What’s causing the recent rash of container losses on cargo vessels?

The news has been full of stories about maritime accidents and containers toppling from ships into the sea. Ocean Network Express’s ONE Apus and ONE Aquila. Maersk Line’s Seroja Lima Munich Maersk and . Maersk Essen Evergreen Line’s Ever Liberal. Even the latest and best-designed ships can’t seem to hold onto their cargo.   

Traditionally, the industry might see losses on this scale once every year or two, says Joe Klobus, claims, insurance and legal manager of OEC Group, a freight forwarder doing extensive business in the trans-Pacific trade. But there have been more than half a dozen incidents since early November alone, far in excess of what the percentages would predict.

Heavy weather, as a manifestation of climate change, appears to be the prime culprit in the incidents. But natural phenomena are combining with a massive increase in imports traveling to the U.S. from Asia. Some of those ships might have been overloaded or containers improperly lashed, Klobus speculates, adding that it’s also possible that the biggest containerships on the water today — with capacity for more than 10,000 forty-foot containers — simply can’t handle rough weather.

Whatever the cause, the price tag for such an incident can run into the hundreds of millions of dollars, with carriers often denying responsibility, citing legal doctrines of “acts of God” and “perils of the sea.” As a result, worried cargo owners are taking a new look at cargo insurance, either upping their coverage or buying it for the first time.

In a business with origins dating back to the very beginnings of global commerce, one might expect importers and exporters to embrace maritime cargo insurance as an invaluable means of hedging against potentially devastating losses. (In less barbaric forms, one would hope, than a pound of flesh.) But Klobus says that form of protection is often overlooked as a result of complacency. “Some people are blindsided [by accidents],” he says, “with expectations that carriers will pay for the losses. But the law is heavily in the carriers’ favor.”

Such oversight might be coming to an end. Klobus has had numerous inquiries from customers about obtaining coverage. It can take many forms, from compensating for specific types of losses to all-risk insurance, the latter of which kicks in when carriers invoke their historical indemnities. It even covers random occurrences such as holes in containers or boxes dropped at the port. Further to be considered for protection are the high costs of lawsuits for cargo loss or damage, which Klobus says are becoming “more and more prevalent,” despite the advantage that carriers often carry into court.

Klobus urges prospective purchasers of cargo insurance to carefully examine what they need to protect themselves against, and what their policies actually cover. That’s especially important in the world of intermodal transportation, where many hands touch a container as it travels from origin to final destination. (Determining the precise point at which damage or loss occurred can be extremely difficult, notwithstanding the high-tech cargo-monitoring systems in use today.)

Cargo insurance isn’t all that expensive to obtain, Klobus notes, especially in relation to skyrocketing freight rates. Carriers are charging as much as $12,000 per container for cargo moving out of China to Europe and the U.S., and the high value of many consumer goods from Asia justifies an extra measure of protection. Some policies even protect shippers against the sudden imposition of higher tariffs, an increasingly common occurrence in recent years. “It’s a very small portion of the overall price to protect the overall investment,” Klobus says.

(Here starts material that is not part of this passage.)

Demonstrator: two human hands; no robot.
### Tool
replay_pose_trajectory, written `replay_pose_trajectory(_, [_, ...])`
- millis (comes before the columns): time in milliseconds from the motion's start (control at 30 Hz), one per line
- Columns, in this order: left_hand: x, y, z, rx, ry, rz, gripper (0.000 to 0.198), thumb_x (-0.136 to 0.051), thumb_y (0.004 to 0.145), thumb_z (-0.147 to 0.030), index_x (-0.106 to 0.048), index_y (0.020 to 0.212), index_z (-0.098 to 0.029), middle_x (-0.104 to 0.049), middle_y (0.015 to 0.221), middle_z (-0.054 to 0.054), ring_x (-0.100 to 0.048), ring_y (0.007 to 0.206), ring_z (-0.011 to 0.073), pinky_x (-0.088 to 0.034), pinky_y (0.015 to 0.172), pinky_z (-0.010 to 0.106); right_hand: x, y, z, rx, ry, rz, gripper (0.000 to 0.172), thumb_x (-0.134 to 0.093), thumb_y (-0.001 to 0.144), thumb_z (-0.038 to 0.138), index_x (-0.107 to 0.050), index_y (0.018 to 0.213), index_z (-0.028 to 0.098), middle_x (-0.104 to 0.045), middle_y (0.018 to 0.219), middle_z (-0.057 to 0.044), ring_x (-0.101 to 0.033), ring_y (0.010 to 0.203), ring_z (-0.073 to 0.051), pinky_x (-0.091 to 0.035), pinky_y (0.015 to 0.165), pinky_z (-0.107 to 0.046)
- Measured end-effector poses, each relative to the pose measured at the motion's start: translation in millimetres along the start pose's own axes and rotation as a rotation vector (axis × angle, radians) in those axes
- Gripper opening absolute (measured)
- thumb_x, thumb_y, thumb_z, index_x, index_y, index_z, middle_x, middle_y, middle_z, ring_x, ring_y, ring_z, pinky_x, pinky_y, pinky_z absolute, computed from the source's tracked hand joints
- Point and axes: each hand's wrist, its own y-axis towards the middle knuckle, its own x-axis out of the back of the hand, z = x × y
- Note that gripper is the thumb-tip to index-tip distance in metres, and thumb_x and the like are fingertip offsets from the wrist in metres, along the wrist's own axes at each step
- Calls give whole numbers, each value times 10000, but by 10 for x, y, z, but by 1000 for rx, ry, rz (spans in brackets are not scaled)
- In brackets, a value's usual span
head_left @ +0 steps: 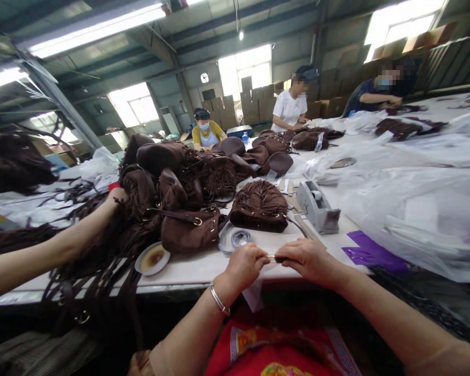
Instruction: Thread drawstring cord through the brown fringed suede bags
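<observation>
Both my hands meet at the table's front edge, pinching a small dark piece with shiny metal (274, 259) between them; its exact kind is too small to tell. My left hand (243, 265), with a silver bangle at the wrist, closes on the metal end. The fingers of my right hand (309, 262) are closed on the dark end. Just beyond lie a clear roll of tape (241, 238) and a dark brown fringed bag (259, 206). A smooth brown bag (191, 230) with a buckled strap lies to the left of them.
Brown bags (207, 169) are heaped behind. A grey tape dispenser (317, 206), a purple plastic piece (372, 253) and clear plastic bags (419, 209) lie right. A round dish (152, 258) stands left, near another person's arm (62, 237). Several co-workers sit or stand across the table.
</observation>
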Motion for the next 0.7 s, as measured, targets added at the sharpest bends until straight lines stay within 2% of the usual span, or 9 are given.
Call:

In the end, the growing awareness of the need for cargo insurance is just one aspect of a realization by shippers of the need for a comprehensive supply-chain risk-management strategy. Disaster can take many forms, and is often more serious in impact than the loss of a few containers. Entire regions of the world can be temporarily shut down by an earthquake, tsunami, flood, nuclear plant accident or global pandemic. Manufacturers and distributors that fail to disperse their sourcing or secure alternative suppliers in the event of disruption could face overwhelming losses. Fortunately, many are waking up to that possibility, ensuring that their hopes of recovering from disaster won’t sink like containers tumbling from the decks of a ship in a storm.